Side note: As you read through the API documentation and other support resources, keep in mind that the terms “Campaign” is the same, rebranded “Funnel.” Also, a “Sequence” is the same, rebranded “Flow.” A “Tag” is often referenced as “Contact Group” in the documentation.

Act III. Strategies

It was ceremoniously amazing when I had these epiphanies. The first three, in particular, cleared away so much confusion for me.

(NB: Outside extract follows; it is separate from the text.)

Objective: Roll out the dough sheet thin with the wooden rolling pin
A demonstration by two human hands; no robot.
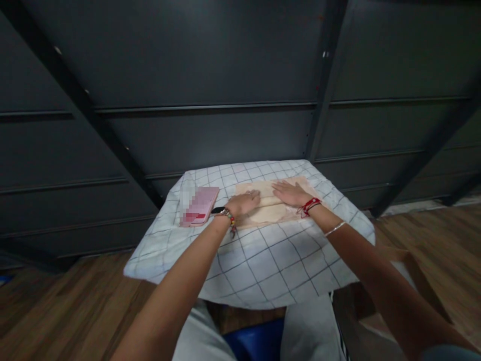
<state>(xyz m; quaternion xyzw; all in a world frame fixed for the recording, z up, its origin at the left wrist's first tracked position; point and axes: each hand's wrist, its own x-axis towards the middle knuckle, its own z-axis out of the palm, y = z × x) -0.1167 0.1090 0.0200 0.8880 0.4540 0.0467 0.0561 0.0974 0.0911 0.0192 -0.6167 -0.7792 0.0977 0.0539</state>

Even working at Infusionsoft, armed with these nuggets of truth I could more easily grok what I needed to do in order to get my campaigns to behave “properly.” The latter two particularly help me make a bit more sense of Campaign Builder’s UI.

 

Effective Examples. Let’s look at a few common patterns.

  • CustomerHub manages content subscriptions for its customers using Infusionsoft.
  • The holiday season is a great time for a business to reach its audience. Start with a holiday promo campaign and POST out contact interactions to your application to further refine content and offerings or to provide additional insightful analytics for that contact. Then, initiate custom campaign sequences relevant to the targeted segment.
  • Maybe your consultancy wants to build a list of your own customers by offering free consultations.

Additional Functionality.

We are currently in the process of planning the next set of performant, task-based APIs. At some point, we’ll deprecate difficult legacy APIs. We are also committed to ensuring that our partners can continue to achieve the success they’ve come to realize; we don’t intend to retire anything until we provide APIs that are at least as empowering. We love our developer community.

A few examples of APIs we’re considering include:

  • Cleaner, simpler tasks, notes and appointments
  • Full-text heuristic search backed by a scalable search engine such as Lucene (SOLR, Elastic Search, Lucandra/Solandra)

Upcoming Awesome.

For as many exciting bursts of ideas which race through my mind when I think of all this stuff, I can’t help but feel a bit frustrated at the same time. After all, so much of this depends on specific behavior we need to install as a campaign in their Infusionsoft account. Just reading that, most of us had a rush of annoying and brittle documented pages flash through our minds. Screenshots teaching our customers how to create and configure these campaigns. And upgrades. And compatibility. And… and… ugh.

We are mindful of this as well. For some time, we have been working on creating a means whereby third parties (you) can write domain-relevant campaigns, then easily and reliably install that campaign into an Infusionsoft account. Since sometimes, as we’ve seen, a product purchase is the initiating event, you’ll be able to package up products. Similarly, importing this content will create any missing Tags and other resources your campaigns will need. A new tool within Infusionsoft will enable this capability, named the Content Publishing Tool (CPT).

The scope and availability of CPT is still under discussion. Currently we are using it to create the Campaigns offered in the Marketplace and we’re investigating how to introduce third-party content. After all, managing feature-compatible content packages across upgrades is nontrivial and we need to remove as many barriers of entry and maintenance as possible while ensuring maximum reliability for users.

Maybe the fifth pillar of Campaign Builder will be the Content Publishing Tool. With your content offered in the Marketplace, you can focus your efforts on creating then demonstrating the value to customers, not the mechanics of getting your wares installed. When we get closer to that day, we’ll share more about it and its potential.